Soutenu par le gouvernement, le texte "Pour + de logements en coopérative" oblige maintenant le canton à ce que 10% du parc de logements soit détenu par des coopératives d'habitation d'ici à 2030, soit le double du taux actuel. "Un objectif raisonnable, étant donné que Zurich a déjà atteint les 20%", a affirmé le conseiller d'Etat Antonio Hodgers dimanche après-midi devant les médias.
Selon le chef du Département du territoire, l'argument principal qui a convaincu est le prix des logements que fournissent les coopératives, en les retirant du marché spéculatif. Les loyers y sont fixés pour couvrir seulement les coûts réels, sans enrichir de propriétaire. A Genève, ils sont environ 40% moins chers que sur le marché libre.
"Délai irréaliste"
Christophe Aumeunier prédit en revanche que l'initiative ne va rien donner: "Elle vise une catégorie de personnes qui est incapable d'acheter des parts sociales." Pour lui, la problématique du manque de logements se situe dans le défaut de planification du canton en matière de constructions: "Dans trois ou quatre ans, il n'y aura plus de terrains."

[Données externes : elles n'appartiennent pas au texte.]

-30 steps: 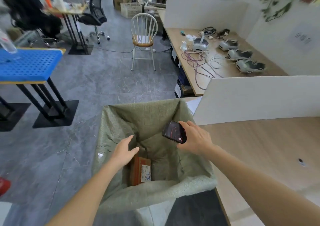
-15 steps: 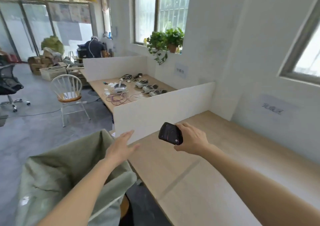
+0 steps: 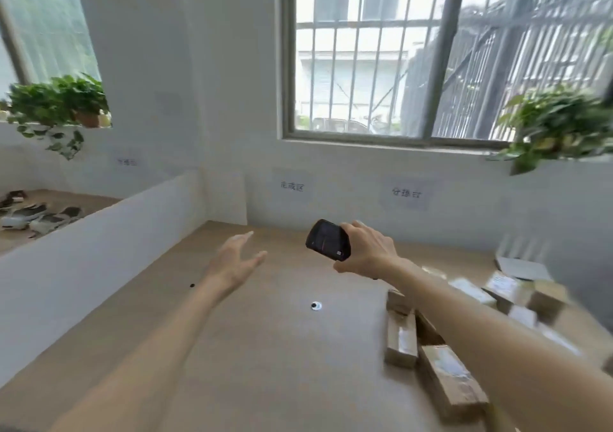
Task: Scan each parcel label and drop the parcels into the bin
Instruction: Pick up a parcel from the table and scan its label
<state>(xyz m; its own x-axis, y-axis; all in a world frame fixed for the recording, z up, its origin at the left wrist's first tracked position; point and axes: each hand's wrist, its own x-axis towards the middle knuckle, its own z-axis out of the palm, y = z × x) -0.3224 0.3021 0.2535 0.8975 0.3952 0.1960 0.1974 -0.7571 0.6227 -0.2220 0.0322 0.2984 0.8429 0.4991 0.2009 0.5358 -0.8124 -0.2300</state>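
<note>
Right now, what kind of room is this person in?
Probably a parcel-sorting workroom in an office. Cardboard parcels with labels lie piled on a long wooden table, the right hand holds a handheld scanner, and paper signs mark zones on the wall.

Right forearm (image 3: 464, 315) crosses over parcels (image 3: 447, 375), hiding parts of several. Parcels right of forearm motion-blurred; labels unreadable, count unclear. Scanner (image 3: 327, 244) partly covered by right hand (image 3: 368, 249); screen content too dim to read. Wall signs (image 3: 406, 194) above parcels blurred, text illegible. Plant (image 3: 560, 126) right of signs smeared, cut by frame edge. Bin out of frame.
</note>
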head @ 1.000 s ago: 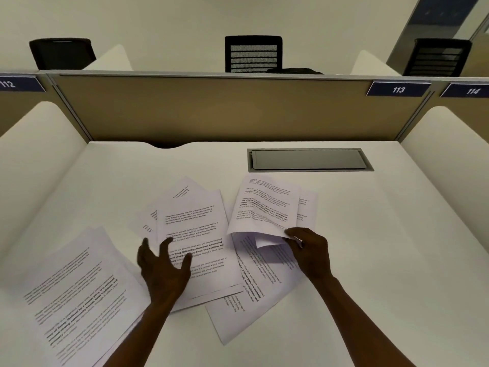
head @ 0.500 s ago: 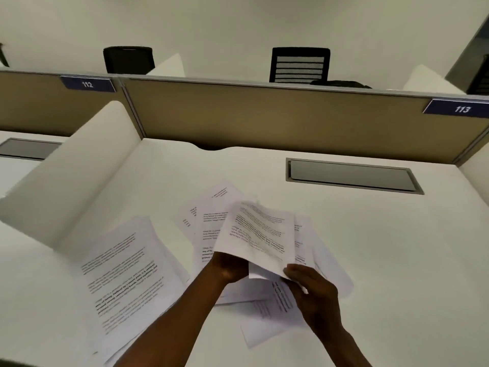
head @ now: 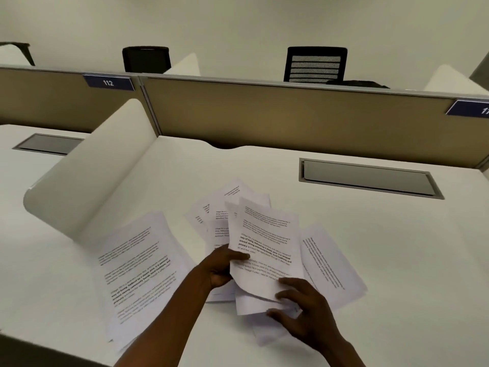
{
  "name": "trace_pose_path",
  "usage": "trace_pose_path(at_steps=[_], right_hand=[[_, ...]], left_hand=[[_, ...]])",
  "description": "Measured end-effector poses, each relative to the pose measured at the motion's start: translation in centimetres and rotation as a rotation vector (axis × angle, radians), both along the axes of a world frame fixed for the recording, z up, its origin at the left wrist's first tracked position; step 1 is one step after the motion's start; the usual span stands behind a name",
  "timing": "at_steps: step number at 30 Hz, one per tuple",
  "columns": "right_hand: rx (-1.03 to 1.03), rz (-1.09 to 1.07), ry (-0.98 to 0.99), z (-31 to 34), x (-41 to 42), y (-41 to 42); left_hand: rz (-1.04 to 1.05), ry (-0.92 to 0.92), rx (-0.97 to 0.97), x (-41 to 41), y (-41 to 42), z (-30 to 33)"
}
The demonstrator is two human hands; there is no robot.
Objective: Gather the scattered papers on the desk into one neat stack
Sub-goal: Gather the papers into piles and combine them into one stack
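A white bench (head: 370,247) fills the lower frame, printed papers scattered across its centre. A separate pile (head: 137,271) lies at lower left. At centre, a lifted sheet (head: 264,247) tilts up, the left hand (head: 219,268) with fingers curled on its left edge, the right hand (head: 304,311) pinching its lower edge, fingers narrow.

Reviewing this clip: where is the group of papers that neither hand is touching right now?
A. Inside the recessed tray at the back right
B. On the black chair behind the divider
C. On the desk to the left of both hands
C. The left papers lie flat on the desk, apart from the left hand and right hand, which both hold the raised sheet.
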State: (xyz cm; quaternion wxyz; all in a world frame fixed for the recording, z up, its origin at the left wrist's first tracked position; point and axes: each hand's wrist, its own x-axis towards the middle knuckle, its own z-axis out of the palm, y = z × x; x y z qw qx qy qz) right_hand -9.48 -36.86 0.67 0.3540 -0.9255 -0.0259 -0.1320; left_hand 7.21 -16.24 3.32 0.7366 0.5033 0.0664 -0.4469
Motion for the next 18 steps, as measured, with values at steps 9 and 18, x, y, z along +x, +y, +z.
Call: trace_pose_path(at_steps=[9, 18], right_hand=[[0.21, -0.334, -0.012, -0.3, 2.6, -2.8], [-0.223, -0.563, 0.547, -1.5, 3.1, -7.0]], left_hand=[[0.311, -0.127, 0.066, 0.6, 4.4, -1.2], [0.312, -0.413, 0.763, 1.7, 6.5, -3.5]])
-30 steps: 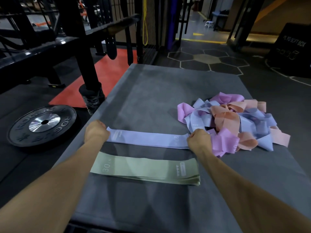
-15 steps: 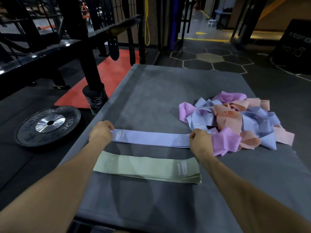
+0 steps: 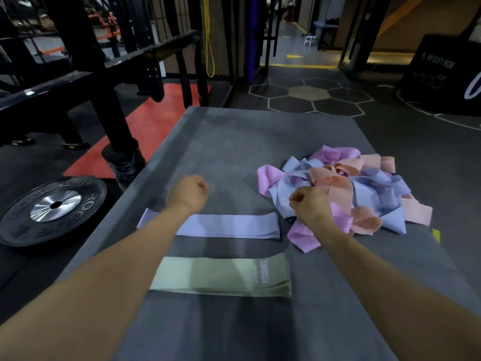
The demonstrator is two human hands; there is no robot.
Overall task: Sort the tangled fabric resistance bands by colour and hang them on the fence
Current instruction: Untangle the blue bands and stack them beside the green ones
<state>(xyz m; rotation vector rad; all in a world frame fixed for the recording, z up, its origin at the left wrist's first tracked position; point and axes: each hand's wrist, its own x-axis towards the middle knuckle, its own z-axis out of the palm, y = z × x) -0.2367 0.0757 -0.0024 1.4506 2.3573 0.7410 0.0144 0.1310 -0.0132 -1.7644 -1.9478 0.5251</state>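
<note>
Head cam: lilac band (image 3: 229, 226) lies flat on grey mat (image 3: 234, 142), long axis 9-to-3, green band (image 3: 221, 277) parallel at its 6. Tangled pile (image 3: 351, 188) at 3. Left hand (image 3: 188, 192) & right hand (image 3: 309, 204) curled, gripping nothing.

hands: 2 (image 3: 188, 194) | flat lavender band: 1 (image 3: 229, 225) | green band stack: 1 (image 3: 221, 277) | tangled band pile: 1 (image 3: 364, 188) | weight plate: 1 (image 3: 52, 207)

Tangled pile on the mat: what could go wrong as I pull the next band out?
The tangled pile interlocks pink, lavender and peach bands, so pulling one may drag others along. The right hand works just beside the flat lavender band, which a dragged loop could disturb.
</note>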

Opposée à l'initiative, la droite avait qualifié ses moyens et objectifs d'arbitraire et d'irréalistes. Antonio Hodgers a admis qu'un bémol restait à ce texte: "Le délai parait complètement irréaliste". Si les 10% ne sont pas atteints d'ici 2030, le canton devra proposer un nouveau plan de développement.
Pour parvenir au socle de 10%, l'Etat pourra utiliser les droits de préemption et d'expropriation, ce que la droite critiquait pendant la campagne. Ces bases légales existent déjà, mais seront élargies pour être utilisées dans ce contexte. Selon Hodgers, la ligne du Conseil d'Etat reste la même: cette disposition existe, mais est et sera utilisée à "l'ultima ratio", en dernier recours.